__Work order__: For each line of the listing below that contains the string "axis", copy the line.

________________________________________

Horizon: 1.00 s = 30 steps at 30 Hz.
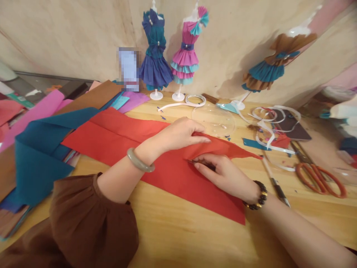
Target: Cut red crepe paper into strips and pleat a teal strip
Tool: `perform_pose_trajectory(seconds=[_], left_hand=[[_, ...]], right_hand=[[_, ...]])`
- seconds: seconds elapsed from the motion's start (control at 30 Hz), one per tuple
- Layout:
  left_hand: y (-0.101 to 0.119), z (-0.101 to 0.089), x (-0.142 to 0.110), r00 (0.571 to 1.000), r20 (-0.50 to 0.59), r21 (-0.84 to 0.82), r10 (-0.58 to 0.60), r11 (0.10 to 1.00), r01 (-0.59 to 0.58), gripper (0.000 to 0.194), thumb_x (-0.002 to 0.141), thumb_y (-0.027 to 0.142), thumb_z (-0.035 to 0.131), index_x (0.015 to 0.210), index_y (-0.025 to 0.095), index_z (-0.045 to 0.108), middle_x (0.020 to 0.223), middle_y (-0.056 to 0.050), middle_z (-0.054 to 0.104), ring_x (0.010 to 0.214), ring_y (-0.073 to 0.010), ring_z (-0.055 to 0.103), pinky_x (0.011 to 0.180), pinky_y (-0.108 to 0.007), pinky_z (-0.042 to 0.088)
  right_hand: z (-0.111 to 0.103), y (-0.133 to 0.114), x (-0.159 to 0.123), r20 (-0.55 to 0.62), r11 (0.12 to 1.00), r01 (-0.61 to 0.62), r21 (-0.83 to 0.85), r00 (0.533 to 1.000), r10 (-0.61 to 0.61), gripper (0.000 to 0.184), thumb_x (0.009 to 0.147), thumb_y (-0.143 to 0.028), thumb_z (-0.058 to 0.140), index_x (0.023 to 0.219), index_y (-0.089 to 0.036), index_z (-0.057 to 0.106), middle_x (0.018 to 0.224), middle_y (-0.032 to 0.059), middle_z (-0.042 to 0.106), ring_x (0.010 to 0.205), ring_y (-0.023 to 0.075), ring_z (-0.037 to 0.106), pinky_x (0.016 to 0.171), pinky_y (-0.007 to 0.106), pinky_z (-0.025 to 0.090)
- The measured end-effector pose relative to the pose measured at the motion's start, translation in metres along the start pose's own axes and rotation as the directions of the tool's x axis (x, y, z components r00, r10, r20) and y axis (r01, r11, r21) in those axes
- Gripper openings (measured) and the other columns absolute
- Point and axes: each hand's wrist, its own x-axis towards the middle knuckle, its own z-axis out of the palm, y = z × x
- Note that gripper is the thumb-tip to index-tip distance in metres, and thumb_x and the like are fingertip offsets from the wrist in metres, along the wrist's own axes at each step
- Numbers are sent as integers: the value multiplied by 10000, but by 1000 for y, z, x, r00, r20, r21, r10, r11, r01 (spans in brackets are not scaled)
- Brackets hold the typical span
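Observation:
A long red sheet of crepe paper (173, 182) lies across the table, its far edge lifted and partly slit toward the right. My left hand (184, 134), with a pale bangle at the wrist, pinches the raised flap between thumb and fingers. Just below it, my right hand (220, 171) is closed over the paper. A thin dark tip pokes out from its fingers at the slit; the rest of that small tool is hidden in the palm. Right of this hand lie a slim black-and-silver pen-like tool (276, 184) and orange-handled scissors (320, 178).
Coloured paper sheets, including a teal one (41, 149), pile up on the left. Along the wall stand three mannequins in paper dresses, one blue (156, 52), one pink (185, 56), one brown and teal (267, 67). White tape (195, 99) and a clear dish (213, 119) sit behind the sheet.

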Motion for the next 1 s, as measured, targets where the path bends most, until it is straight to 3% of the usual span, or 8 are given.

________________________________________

__Exercise answer__:
- The measured end-effector pose relative to the pose measured at the motion's start, translation in metres along the start pose's own axes and rotation as the directions of the tool's x axis (x, y, z components r00, r10, r20) and y axis (r01, r11, r21) in those axes
- Point and axes: each hand's wrist, its own x-axis towards the middle knuckle, its own z-axis out of the palm, y = z × x

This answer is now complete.